# We Have a Baby!!!!



## dracofish (Jul 13, 2003)

A healthy baby Beardie was born today, our first!!! It was the only surviving egg out of my Wirenth x Mnementh batch (I have a couple clutches of Mnementh with another female that should be hatching soon). Pics to come later on Tuesday, but for now here's mom and dad...

Mom:


















Dad:


----------



## Peacock (Feb 23, 2004)

dracofish said:


> A healthy baby Beardie was born today, our first!!! It was the only surviving egg out of my Wirenth x Mnementh batch (I have a couple clutches of Mnementh with another female that should be hatching soon). Pics to come later on Tuesday, but for now here's mom and dad...
> 
> Mom:
> 
> ...


 GRATZ!!!!!!!!!!!!!!!!!!!!!!!!!!!!!!!!!!!!!!!!!!!!!!!!!!!!!!!!!!!!!!!!!!!!!!!!!!!!!!!!!!!!!!!!!!!!!!!!!!!!!!


----------



## Methuzela (Apr 27, 2004)

thats awesome man cant wait to see it


----------



## Atlanta Braves Baby! (Mar 12, 2003)

Lets see the lil ones now.


----------



## PunkRockSkater39 (May 31, 2004)

nice!!!!


----------



## Atlanta Braves Baby! (Mar 12, 2003)

Theres mom and dad but where are the babies?


----------



## Death in #'s (Apr 29, 2003)

congrats


----------



## dracofish (Jul 13, 2003)

I said pics were soon to come. I will post some on Wednesday. The little guy gave us a bit of a scare Tuesday but is doing better now. Being the middle of the night, it's sleeping, so I will take some pics when I get up.


----------



## Methuzela (Apr 27, 2004)

dracofish said:


> I said pics were soon to come. I will post some on Wednesday. The little guy gave us a bit of a scare Tuesday but is doing better now. Being the middle of the night, it's sleeping, so I will take some pics when I get up.

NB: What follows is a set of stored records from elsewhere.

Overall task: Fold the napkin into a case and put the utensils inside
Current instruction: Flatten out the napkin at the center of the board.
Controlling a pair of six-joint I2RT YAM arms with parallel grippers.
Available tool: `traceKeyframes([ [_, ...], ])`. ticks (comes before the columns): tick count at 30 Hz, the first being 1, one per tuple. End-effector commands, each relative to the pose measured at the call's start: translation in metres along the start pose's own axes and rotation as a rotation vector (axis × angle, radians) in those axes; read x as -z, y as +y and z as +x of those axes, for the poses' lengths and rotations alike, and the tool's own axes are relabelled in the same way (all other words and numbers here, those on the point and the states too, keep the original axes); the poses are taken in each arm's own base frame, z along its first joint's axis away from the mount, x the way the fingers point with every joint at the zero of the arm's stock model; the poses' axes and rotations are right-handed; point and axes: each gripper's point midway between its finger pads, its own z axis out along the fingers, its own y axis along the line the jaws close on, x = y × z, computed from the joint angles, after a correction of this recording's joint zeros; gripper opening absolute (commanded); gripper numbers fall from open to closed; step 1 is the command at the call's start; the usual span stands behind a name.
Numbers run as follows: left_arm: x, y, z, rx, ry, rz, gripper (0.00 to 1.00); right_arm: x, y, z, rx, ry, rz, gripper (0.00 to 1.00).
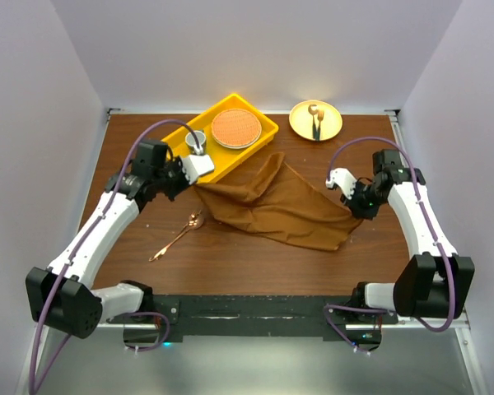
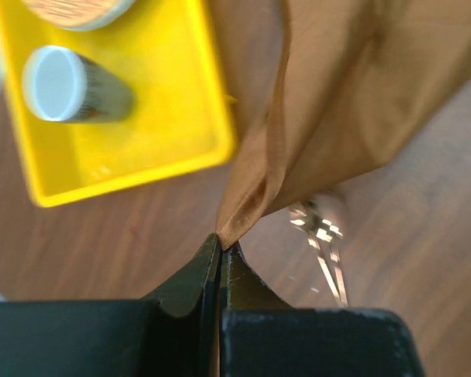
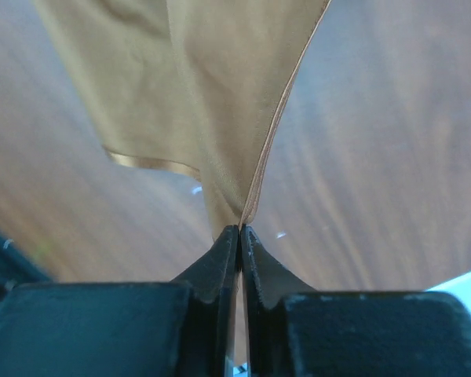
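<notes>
Slippage risk: left and right jaws pinch mere corner hems of the rust-brown cloth napkin (image 1: pixel 284 210). Uneven pulling could free one, or sweep the slim copper-coloured spoon (image 1: pixel 178 234) beside it.

No writing, label, brand, number or sign can be read in any of the three views.
</notes>
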Motion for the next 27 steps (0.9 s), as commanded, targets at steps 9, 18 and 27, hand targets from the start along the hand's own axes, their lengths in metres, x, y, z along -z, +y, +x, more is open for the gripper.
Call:
traceKeyframes([
  [9,-0.003,-0.067,0.024,-0.21,0.005,0.218,0.0,0.011,-0.052,-0.139,-0.159,-0.351,-0.148,0.9],
  [18,-0.005,-0.059,0.008,-0.255,-0.033,0.195,0.0,-0.072,-0.124,-0.264,-0.238,-0.491,0.033,0.87],
  [27,-0.007,-0.058,0.007,-0.233,-0.029,0.194,0.0,-0.152,-0.142,-0.303,-0.267,-0.453,0.048,0.83],
])
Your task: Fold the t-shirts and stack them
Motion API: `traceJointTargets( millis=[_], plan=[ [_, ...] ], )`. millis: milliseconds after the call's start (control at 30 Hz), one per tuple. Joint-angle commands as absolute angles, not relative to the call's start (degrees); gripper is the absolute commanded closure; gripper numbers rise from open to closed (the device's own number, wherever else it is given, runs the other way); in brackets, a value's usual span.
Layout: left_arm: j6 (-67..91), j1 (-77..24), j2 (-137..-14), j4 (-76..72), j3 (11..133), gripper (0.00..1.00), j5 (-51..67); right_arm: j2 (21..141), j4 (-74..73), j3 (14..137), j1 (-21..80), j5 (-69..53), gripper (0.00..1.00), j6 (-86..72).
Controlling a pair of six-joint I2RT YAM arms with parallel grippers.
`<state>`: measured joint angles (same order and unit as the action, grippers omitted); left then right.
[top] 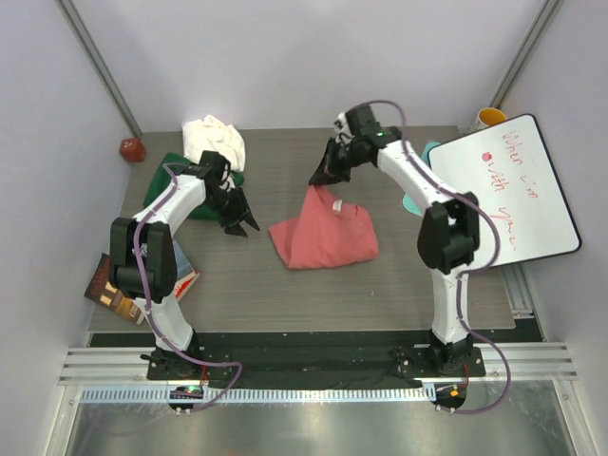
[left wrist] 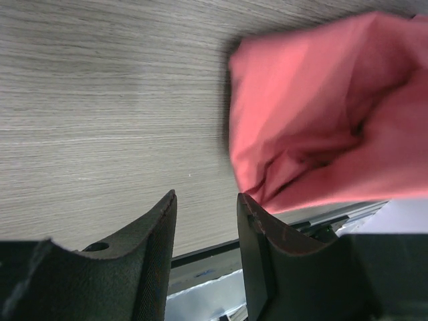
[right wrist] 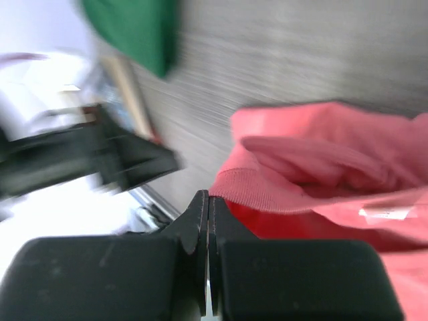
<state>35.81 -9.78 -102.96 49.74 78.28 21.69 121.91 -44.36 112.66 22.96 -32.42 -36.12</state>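
Observation:
The salmon-pink t-shirt (top: 325,233) lies crumpled mid-table, its far corner drawn up into a peak. My right gripper (top: 321,177) is at that peak, shut on the ribbed collar edge (right wrist: 267,194), which meets its fingertips (right wrist: 208,195). My left gripper (top: 241,224) stands open over bare table just left of the pink shirt (left wrist: 321,114), with nothing between its fingers (left wrist: 206,195). The dark green t-shirt (top: 174,182) lies at the back left, with the cream-white t-shirt (top: 215,142) bunched on its far edge. A green corner (right wrist: 137,30) shows in the right wrist view.
A whiteboard (top: 524,190) leans at the right edge, with a yellow cup (top: 491,118) behind it and a teal item (top: 415,201) beside it. Glossy books (top: 119,285) lie at the left edge. A small red object (top: 131,148) sits at the back left corner.

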Motion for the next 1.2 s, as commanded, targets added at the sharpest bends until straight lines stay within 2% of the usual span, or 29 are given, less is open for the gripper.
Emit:
traceJointTargets(
  millis=[0, 533, 933, 1133, 1167],
  plan=[
    [36.12, -9.93, -103.71, 47.99, 79.54, 0.58, 23.73, 111.72, -41.49, 114.43, 18.12, -37.69, 0.99, -39.37],
    [34.45, -10.11, -106.87, 49.13, 86.39, 0.59, 21.18, 111.71, -39.91, 140.09, 16.70, -47.98, 0.99, -50.44],
    [35.42, -10.02, -108.28, 48.52, 92.37, 0.57, 19.07, 103.89, -35.60, 140.98, 16.35, -49.66, 0.99, -54.05],
    [35.51, -10.02, -108.11, 48.95, 92.63, 0.54, 18.37, 91.87, -38.49, 122.72, 13.10, -42.37, 0.99, -50.37],
    [35.07, -10.02, -108.19, 49.22, 92.72, 0.54, 18.46, 90.89, -43.02, 120.87, 11.70, -38.53, 0.99, -48.45]
  ],
)
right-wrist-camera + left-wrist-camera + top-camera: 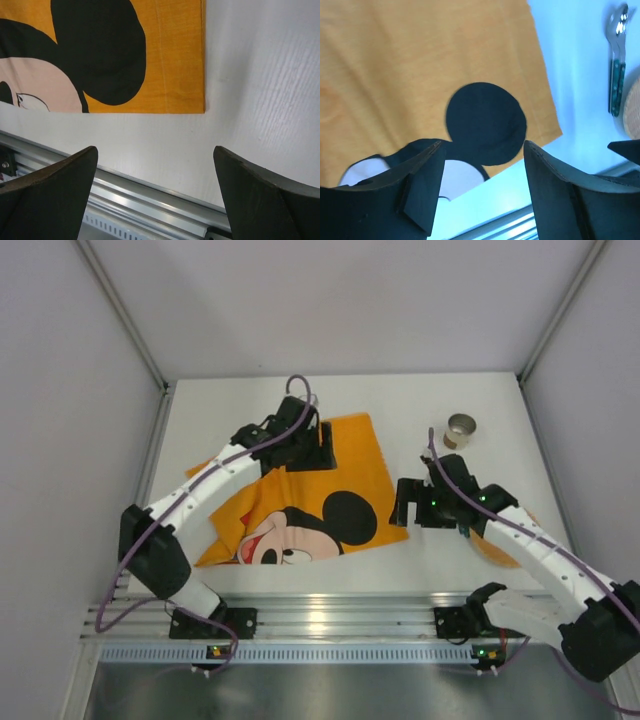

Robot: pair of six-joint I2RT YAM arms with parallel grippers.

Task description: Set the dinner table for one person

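Lying on bench (400,400): orange Mickey Mouse cloth (345,455); left tool (482,145) wide, empty, over cloth; right tool (155,150) wide, empty, beside it.

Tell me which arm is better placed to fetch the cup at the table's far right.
Right. The cup stands just beyond the right gripper, whose fingers are open and empty. The left gripper, also open, hovers over the orange cloth, farther from the cup.

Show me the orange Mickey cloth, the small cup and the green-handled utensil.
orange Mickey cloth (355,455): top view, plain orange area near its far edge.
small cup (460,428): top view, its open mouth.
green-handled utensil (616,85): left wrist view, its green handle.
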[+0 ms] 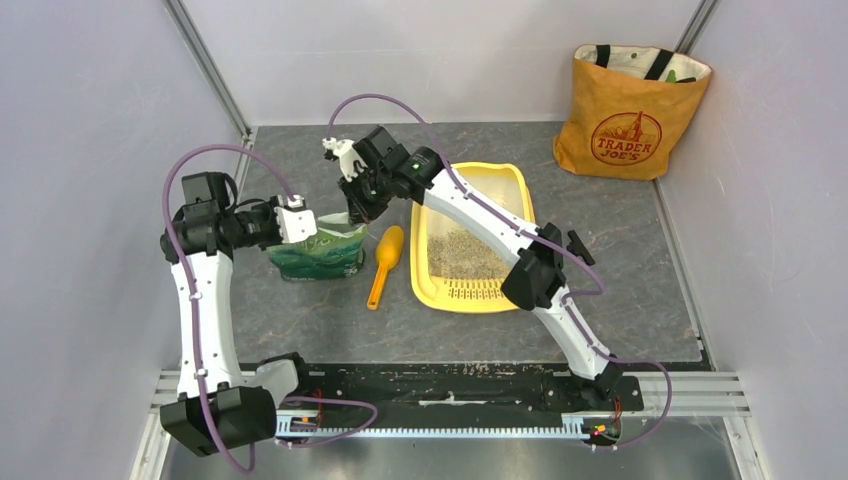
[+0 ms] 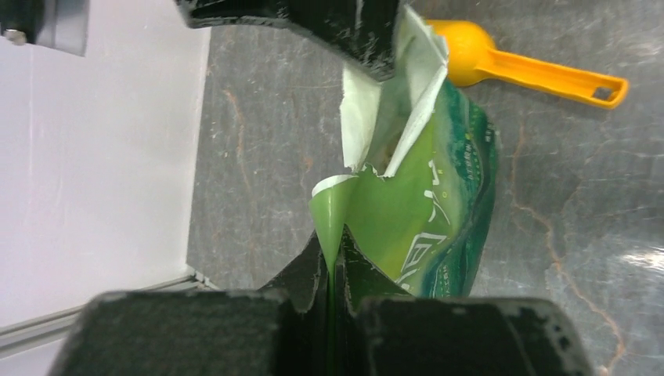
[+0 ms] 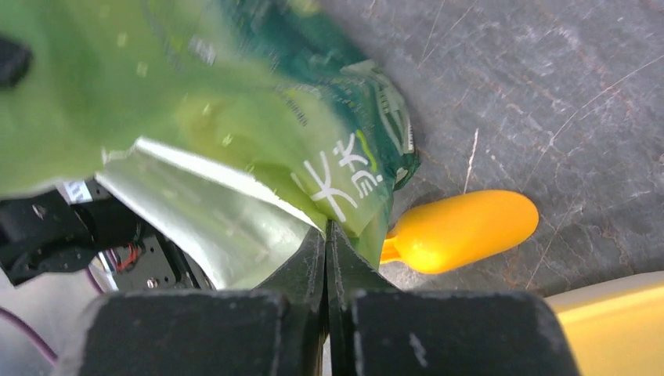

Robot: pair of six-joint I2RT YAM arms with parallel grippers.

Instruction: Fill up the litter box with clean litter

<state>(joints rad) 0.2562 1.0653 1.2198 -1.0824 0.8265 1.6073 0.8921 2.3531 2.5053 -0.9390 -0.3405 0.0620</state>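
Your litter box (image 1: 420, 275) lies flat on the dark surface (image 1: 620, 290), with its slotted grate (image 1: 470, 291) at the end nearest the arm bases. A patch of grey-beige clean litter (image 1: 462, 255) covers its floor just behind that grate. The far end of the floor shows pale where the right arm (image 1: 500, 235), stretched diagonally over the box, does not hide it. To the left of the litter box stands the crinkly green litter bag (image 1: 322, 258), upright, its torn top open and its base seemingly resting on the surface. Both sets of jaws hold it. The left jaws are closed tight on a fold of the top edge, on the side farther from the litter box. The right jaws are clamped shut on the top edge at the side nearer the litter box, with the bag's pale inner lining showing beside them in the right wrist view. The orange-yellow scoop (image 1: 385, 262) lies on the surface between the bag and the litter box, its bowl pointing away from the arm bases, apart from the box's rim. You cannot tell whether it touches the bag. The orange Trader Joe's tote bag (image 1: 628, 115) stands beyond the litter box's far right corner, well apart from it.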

 WHERE'S THOSE PICS MAN, dont leave us hanging never seen baby beards


----------



## aaron07_20 (Apr 23, 2004)

How come he never posted pics yet!?


----------



## BoomerSub (Jun 23, 2003)

It died shortly after hatching. She does gave a couple of other clutches that will hatch soon. There's a thread on AP that explains the situation in detail.

-PK


----------



## dracofish (Jul 13, 2003)

Sorry, that little guy didn't make it. He lasted a few days, but didn't have that fight in him. There was only that one surviving egg and it was the female's first clutch, so maybe it just wasn't meant to be...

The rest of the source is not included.